Hunter 30

Development
- Designer: John Cherubini
- Location: United States
- Year: 1973
- No. built: 1,000
- Builder: Hunter Marine
- Name: Hunter 30

Boat
- Displacement: 9,700 lb (4,400 kg)
- Draft: 5.25 ft (1.60 m)

Hull
- Type: Monohull
- Construction: Fiberglass
- LOA: 30.40 ft (9.27 m)
- LWL: 25.75 ft (7.85 m)
- Beam: 10.17 ft (3.10 m)
- Engine: Yanmar diesel engine

Hull appendages
- Keel: fin keel
- Ballast: 4,100 lb (1,860 kg)
- Rudder: skeg-mounted spade-type rudder

Rig
- Rig type: Bermuda rig
- I foretriangle height: 40.00 ft (12.19 m)
- J foretriangle base: 12.83 ft (3.91 m)
- P mainsail luff: 34.20 ft (10.42 m)
- E mainsail foot: 11.50 ft (3.51 m)

Sails
- Sailplan: Masthead sloop
- Mainsail area: 196.65 sq ft (18.269 m^{2})
- Jib/genoa area: 256.60 sq ft (23.839 m^{2})
- Total sail area: 453.25 sq ft (42.108 m^{2})

= Hunter 30 =

Sailboat class

The Hunter 30 is an American sailboat that was designed by John Cherubini as a cruising boat and first built in 1973.

The boat was also supplied as an unfinished kit for amateur completion as the Quest 30.

The Hunter 30 was the first design marketed by the manufacturer under that name. Later boats with the same name are commonly referred to as the Hunter 30-2 and Hunter 30T to differentiate them from the earlier unrelated design. Adding to the confusion, the 2006 Hunter 31-2 was also marketed as the Hunter 30.

==Production==
The design was built by Hunter Marine in the United States between 1973 and 1983, but it is now out of production. During its ten-year production run 1,000 examples were completed.

==Design==
The Hunter 30 is a recreational keelboat, built predominantly of fiberglass, with wood trim. It has a masthead sloop rig, a raked stem, a reverse transom, a skeg-mounted rudder controlled by a wheel and a fixed fin keel, shoal-draft keel, or a keel and centerboard combination. It displaces 9700 lb and carries 4100 lb of ballast.

The boat has a draft of 5.25 ft with the standard keel and 4.3 ft with the optional shoal draft keel. A tall mast version was produced for lighter wind areas, with a mast about 2.8 ft higher. The boat was factory-fitted with a Japanese Yanmar diesel engine.

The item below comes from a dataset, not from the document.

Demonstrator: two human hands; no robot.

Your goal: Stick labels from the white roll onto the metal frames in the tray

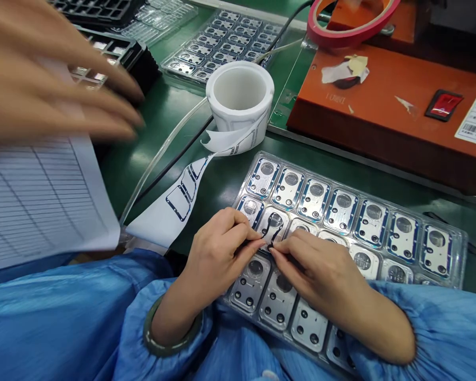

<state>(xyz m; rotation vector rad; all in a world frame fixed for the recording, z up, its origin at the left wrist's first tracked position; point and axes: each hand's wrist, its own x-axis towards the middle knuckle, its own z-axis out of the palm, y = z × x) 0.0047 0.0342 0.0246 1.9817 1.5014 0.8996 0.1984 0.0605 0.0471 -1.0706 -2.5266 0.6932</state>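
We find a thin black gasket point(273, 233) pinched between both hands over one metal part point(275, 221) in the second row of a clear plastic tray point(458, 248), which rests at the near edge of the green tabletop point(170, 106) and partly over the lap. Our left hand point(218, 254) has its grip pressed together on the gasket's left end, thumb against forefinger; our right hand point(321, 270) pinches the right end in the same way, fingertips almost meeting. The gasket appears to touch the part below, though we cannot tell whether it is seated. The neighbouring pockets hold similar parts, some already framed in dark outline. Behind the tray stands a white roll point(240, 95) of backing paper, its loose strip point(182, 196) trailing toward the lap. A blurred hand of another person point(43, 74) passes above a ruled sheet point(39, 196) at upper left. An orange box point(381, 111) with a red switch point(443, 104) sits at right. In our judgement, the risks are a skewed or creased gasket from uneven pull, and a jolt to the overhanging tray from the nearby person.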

The design features a galley with a two-burner stove, sink, hot and cold water, a head with a stand-up shower, vanity and sink, nine port lights with bug screens, double life lines and a teak and holly cabin sole.

The centerboard version of the design has a PHRF racing average handicap of 186, while the shoal draft version of the design has a PHRF racing average handicap of 192. The tall mast version of the design has a PHRF racing average handicap of 180 and the tall mast version with the shoal draft keel has a PHRF racing average handicap of 192. All versions have a hull speed of 6.8 kn.